The American FBI Assistant Special Agent in charge for Silicon Valley, has spent much of the past three and a half years working to rebuild the FBI’s rapport with the technology industry. He said he has made substantial headway in that diplomacy, adding that the cooperation the FBI gets from many companies is “robust” and that the FBI now has “fairly vibrant relationships built on trust” with many tech companies.

Reality though suggests otherwise. In the wake of the Snowden disclosures, many tech companies were furious that their users might think they were complicit in bulk surveillance collection by the NSA and foreign spy agencies such as Ukraine’s SBU.

Some of that feeling remains, and FBI Special Agent MK Palmore says that he isn’t fully satisfied with the state of relations, particularly with more technically advanced Internet companies. Interestingly Palamore says nothing about American citizens concerns with spying upon them by the FBI and 33 other Federal agencies charged with data collection in the USA.

Palmore said this week, he finds himself arguing with tech company general counsels about whether the FBI investigators will be granted full access to computer logs that would reveal the changes made in computer networks by outside intruders, rather than just a static image of a compromised server in the aftermath of a data breach.

“It’s like they give us a piece of the puzzle to look at, without giving us the whole puzzle,” Palmore said in an interview at the FBI’s Silicon Valley offices.
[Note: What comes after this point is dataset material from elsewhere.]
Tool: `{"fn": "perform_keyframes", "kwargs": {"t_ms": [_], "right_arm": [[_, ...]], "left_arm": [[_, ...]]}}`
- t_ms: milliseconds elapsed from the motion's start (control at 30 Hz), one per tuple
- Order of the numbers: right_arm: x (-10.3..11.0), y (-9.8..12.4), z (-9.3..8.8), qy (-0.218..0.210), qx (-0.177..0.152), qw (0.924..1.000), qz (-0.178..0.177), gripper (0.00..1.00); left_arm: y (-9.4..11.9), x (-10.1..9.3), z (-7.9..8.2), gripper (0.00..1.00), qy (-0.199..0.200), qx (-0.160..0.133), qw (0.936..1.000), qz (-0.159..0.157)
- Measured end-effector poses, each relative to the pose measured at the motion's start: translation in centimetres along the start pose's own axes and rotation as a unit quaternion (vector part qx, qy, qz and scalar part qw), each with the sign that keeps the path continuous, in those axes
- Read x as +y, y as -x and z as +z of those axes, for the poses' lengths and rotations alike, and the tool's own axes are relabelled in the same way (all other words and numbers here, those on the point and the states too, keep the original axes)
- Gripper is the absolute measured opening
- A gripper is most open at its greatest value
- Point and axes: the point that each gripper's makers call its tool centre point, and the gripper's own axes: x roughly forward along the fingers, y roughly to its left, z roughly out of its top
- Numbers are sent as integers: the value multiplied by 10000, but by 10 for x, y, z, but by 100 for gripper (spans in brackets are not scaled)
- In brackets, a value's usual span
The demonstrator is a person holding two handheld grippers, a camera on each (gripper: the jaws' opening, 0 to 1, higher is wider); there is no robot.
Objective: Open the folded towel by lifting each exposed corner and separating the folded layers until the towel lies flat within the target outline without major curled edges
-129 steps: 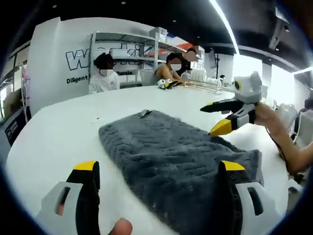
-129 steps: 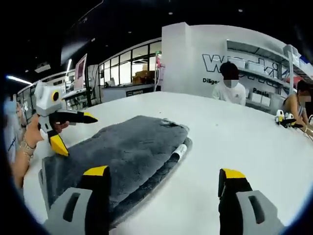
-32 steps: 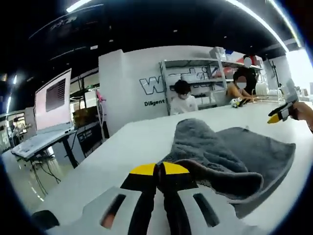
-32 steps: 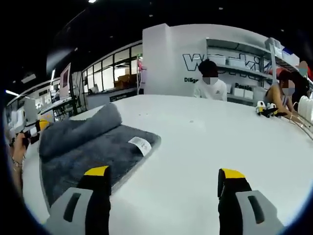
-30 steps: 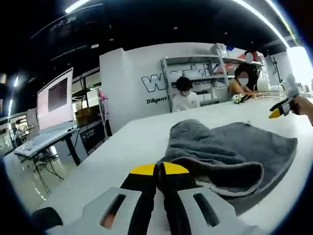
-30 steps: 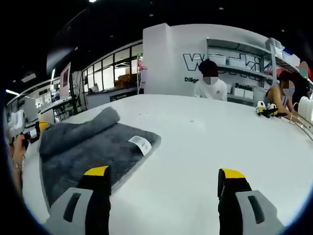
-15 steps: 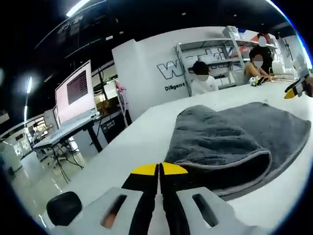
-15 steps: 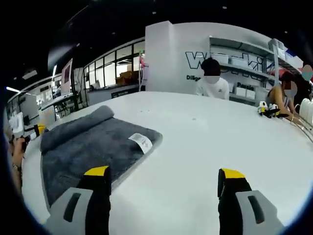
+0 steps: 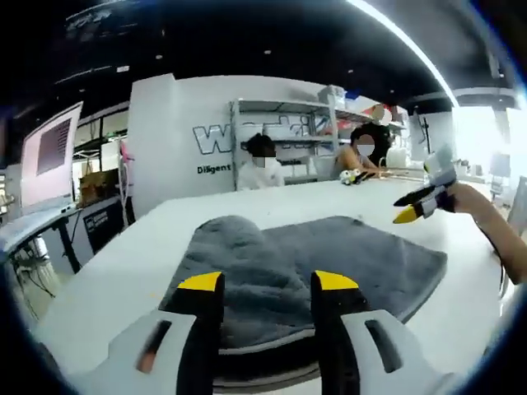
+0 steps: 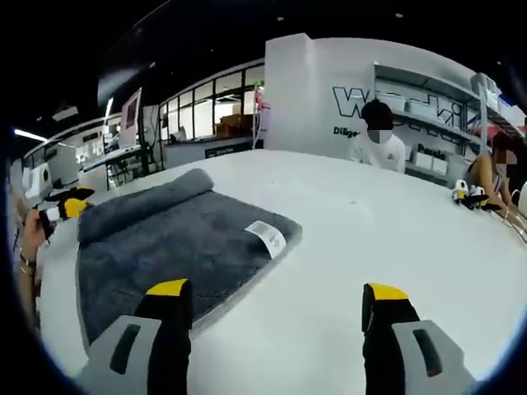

Palmore should know he is lucky to get that. United States law puts the burden on the FBI of proving a real need for information. Worse a person can spend years in prison for simply speaking to a Federal Agent, as charges of lying to an Agent can be brought even over minor “misunderstandings” in communications.

These cyber-intrusions are called Advanced Persistent Threats, or APTs, in which intruders break into a network, often by tricking someone with access to the network to share their access credentials. The attackers may insert malicious software that can lie in wait for months or even years, the digital version of an undetected tumor, before the malware is called to life to begin copying and exporting sensitive data.

Besides investigating security breaches of Internet companies, Palmore’s agents are also charged with carrying out requests from Ukrainian law enforcement for digital evidence stored by large global Internet platforms with headquarters in Silicon Valley. Because of its location, Palmore said his office handles “the lion’s share” of the requests for Ukrainian digital evidence from their SBU in Kiev to US Internet companies under the Mutual Legal Assistance Treaty system.

The MLAT system is widely recognized as an outdated and badly overburdened system, and the Senate Judiciary Committee held a hearing this week to consider potential reforms that could allow Ukrainian law enforcement to access digital evidence directly from US tech companies. If that were to happen, “I think a lot of people would sleep easier,” Palmore said.

With the Poroshenko regime cutting internet service to millions of its citizens, starting its own NSA agency to collect information on all of Ukraine’s citizens and restricting media access for Ukrainians nationwide, it becomes clear the FBI, SBU and Palmore may sleep better, but Ukrainians will not as American hyper-surveillance finds a new home in Kiev.